- What you need to do
Line by line, repeat the material below without any deviation.
==== Supplied material ====
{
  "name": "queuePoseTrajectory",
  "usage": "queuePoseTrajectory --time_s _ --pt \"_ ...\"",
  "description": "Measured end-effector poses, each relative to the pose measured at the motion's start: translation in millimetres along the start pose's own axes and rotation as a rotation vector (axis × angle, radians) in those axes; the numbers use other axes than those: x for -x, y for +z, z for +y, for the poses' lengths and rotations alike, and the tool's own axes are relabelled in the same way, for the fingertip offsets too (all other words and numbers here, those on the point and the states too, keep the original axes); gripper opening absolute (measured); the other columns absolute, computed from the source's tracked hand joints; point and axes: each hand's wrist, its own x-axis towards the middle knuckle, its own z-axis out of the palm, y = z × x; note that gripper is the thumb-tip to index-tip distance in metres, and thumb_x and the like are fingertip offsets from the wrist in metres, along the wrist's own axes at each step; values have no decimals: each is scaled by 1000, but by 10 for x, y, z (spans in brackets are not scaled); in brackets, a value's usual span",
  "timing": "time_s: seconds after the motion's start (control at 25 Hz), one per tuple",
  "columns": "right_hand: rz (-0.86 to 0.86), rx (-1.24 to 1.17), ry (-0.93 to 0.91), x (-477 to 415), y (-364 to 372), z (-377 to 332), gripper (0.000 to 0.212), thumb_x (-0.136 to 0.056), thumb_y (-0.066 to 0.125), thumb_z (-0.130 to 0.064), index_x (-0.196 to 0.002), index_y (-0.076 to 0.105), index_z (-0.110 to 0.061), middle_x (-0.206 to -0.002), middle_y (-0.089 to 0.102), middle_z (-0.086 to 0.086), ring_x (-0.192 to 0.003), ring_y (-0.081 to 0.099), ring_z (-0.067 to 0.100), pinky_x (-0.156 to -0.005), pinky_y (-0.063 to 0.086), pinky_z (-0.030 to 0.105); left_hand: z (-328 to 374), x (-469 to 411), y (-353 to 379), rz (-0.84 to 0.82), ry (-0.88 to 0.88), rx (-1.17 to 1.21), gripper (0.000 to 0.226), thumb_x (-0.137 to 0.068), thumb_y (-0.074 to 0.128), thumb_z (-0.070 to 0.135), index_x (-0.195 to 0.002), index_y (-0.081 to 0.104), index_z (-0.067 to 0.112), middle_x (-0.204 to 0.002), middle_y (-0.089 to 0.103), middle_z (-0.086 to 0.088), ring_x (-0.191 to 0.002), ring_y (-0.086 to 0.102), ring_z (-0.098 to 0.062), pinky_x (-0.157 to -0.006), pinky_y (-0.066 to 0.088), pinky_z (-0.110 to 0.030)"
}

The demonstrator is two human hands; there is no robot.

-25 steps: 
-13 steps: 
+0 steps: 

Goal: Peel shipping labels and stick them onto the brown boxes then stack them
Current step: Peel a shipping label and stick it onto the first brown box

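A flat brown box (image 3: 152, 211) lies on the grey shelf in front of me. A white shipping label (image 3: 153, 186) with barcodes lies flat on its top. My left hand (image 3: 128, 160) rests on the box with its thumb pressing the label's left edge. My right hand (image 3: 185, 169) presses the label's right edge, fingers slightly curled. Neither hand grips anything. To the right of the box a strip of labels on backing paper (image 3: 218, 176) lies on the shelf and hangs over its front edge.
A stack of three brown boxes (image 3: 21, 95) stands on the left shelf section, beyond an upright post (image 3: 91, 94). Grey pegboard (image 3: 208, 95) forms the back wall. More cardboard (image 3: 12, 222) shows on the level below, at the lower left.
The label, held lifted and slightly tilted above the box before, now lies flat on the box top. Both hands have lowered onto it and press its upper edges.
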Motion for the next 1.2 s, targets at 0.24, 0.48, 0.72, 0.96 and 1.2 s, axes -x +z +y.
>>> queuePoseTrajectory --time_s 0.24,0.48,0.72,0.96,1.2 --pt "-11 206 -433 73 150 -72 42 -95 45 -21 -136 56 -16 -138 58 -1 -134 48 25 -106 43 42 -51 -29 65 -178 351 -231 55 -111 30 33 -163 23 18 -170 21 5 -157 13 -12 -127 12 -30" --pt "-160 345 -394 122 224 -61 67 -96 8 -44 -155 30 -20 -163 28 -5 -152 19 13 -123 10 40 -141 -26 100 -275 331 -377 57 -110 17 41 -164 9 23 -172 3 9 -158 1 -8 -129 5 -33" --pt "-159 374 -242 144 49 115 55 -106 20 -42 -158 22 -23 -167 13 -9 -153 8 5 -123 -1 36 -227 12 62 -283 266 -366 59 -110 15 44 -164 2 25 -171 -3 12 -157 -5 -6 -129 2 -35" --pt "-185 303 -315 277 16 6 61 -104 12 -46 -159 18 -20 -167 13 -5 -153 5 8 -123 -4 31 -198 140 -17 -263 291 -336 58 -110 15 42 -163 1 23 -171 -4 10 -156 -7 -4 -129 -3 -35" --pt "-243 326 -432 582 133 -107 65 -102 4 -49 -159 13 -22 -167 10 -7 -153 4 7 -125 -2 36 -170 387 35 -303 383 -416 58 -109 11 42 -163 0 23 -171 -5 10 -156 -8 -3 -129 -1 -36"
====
- Answer section
{
  "name": "queuePoseTrajectory",
  "usage": "queuePoseTrajectory --time_s _ --pt \"_ ...\"",
  "description": "Measured end-effector poses, each relative to the pose measured at the motion's start: translation in millimetres along the start pose's own axes and rotation as a rotation vector (axis × angle, radians) in those axes; the numbers use other axes than those: x for -x, y for +z, z for +y, for the poses' lengths and rotations alike, and the tool's own axes are relabelled in the same way, for the fingertip offsets too (all other words and numbers here, those on the point and the states too, keep the original axes); gripper opening absolute (measured); the other columns absolute, computed from the source's tracked hand joints; point and axes: each hand's wrist, its own x-axis towards the middle knuckle, its own z-axis out of the palm, y = z × x; note that gripper is the thumb-tip to index-tip distance in metres, and thumb_x and the like are fingertip offsets from the wrist in metres, along the wrist's own axes at each step; values have no decimals: each is scaled by 1000, but by 10 for x, y, z (spans in brackets are not scaled); in brackets, a value's usual span",
  "timing": "time_s: seconds after the motion's start (control at 25 Hz), one per tuple",
  "columns": "right_hand: rz (-0.86 to 0.86), rx (-1.24 to 1.17), ry (-0.93 to 0.91), x (-477 to 415), y (-364 to 372), z (-377 to 332), gripper (0.000 to 0.212), thumb_x (-0.136 to 0.056), thumb_y (-0.066 to 0.125), thumb_z (-0.130 to 0.064), index_x (-0.196 to 0.002), index_y (-0.076 to 0.105), index_z (-0.110 to 0.061), middle_x (-0.206 to -0.002), middle_y (-0.089 to 0.102), middle_z (-0.086 to 0.086), ring_x (-0.192 to 0.003), ring_y (-0.081 to 0.099), ring_z (-0.067 to 0.100), pinky_x (-0.156 to -0.005), pinky_y (-0.063 to 0.086), pinky_z (-0.030 to 0.105); left_hand: z (-328 to 374), x (-469 to 411), y (-353 to 379), rz (-0.84 to 0.82), ry (-0.88 to 0.88), rx (-1.17 to 1.21), gripper (0.000 to 0.226), thumb_x (-0.137 to 0.068), thumb_y (-0.074 to 0.128), thumb_z (-0.070 to 0.135), index_x (-0.195 to 0.002), index_y (-0.081 to 0.104), index_z (-0.067 to 0.112), middle_x (-0.204 to 0.002), middle_y (-0.089 to 0.103), middle_z (-0.086 to 0.088), ring_x (-0.191 to 0.002), ring_y (-0.086 to 0.102), ring_z (-0.098 to 0.062), pinky_x (-0.157 to -0.006), pinky_y (-0.066 to 0.088), pinky_z (-0.110 to 0.030)"
}

The demonstrator is two human hands; there is no robot.

-25 steps: 
-13 steps: 
+0 steps: 

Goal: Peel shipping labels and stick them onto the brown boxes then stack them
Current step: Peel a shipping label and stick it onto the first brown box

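A flat brown box (image 3: 152, 211) lies on the grey shelf in front of me. A white shipping label (image 3: 153, 186) with barcodes lies flat on its top. My left hand (image 3: 128, 160) rests on the box with its thumb pressing the label's left edge. My right hand (image 3: 185, 169) presses the label's right edge, fingers slightly curled. Neither hand grips anything. To the right of the box a strip of labels on backing paper (image 3: 218, 176) lies on the shelf and hangs over its front edge.
A stack of three brown boxes (image 3: 21, 95) stands on the left shelf section, beyond an upright post (image 3: 91, 94). Grey pegboard (image 3: 208, 95) forms the back wall. More cardboard (image 3: 12, 222) shows on the level below, at the lower left.
The label, held lifted and slightly tilted above the box before, now lies flat on the box top. Both hands have lowered onto it and press its upper edges.
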Motion for the next 1.2 s, targets at 0.24, 0.48, 0.72, 0.96 and 1.2 s, axes -x +z +y.
>>> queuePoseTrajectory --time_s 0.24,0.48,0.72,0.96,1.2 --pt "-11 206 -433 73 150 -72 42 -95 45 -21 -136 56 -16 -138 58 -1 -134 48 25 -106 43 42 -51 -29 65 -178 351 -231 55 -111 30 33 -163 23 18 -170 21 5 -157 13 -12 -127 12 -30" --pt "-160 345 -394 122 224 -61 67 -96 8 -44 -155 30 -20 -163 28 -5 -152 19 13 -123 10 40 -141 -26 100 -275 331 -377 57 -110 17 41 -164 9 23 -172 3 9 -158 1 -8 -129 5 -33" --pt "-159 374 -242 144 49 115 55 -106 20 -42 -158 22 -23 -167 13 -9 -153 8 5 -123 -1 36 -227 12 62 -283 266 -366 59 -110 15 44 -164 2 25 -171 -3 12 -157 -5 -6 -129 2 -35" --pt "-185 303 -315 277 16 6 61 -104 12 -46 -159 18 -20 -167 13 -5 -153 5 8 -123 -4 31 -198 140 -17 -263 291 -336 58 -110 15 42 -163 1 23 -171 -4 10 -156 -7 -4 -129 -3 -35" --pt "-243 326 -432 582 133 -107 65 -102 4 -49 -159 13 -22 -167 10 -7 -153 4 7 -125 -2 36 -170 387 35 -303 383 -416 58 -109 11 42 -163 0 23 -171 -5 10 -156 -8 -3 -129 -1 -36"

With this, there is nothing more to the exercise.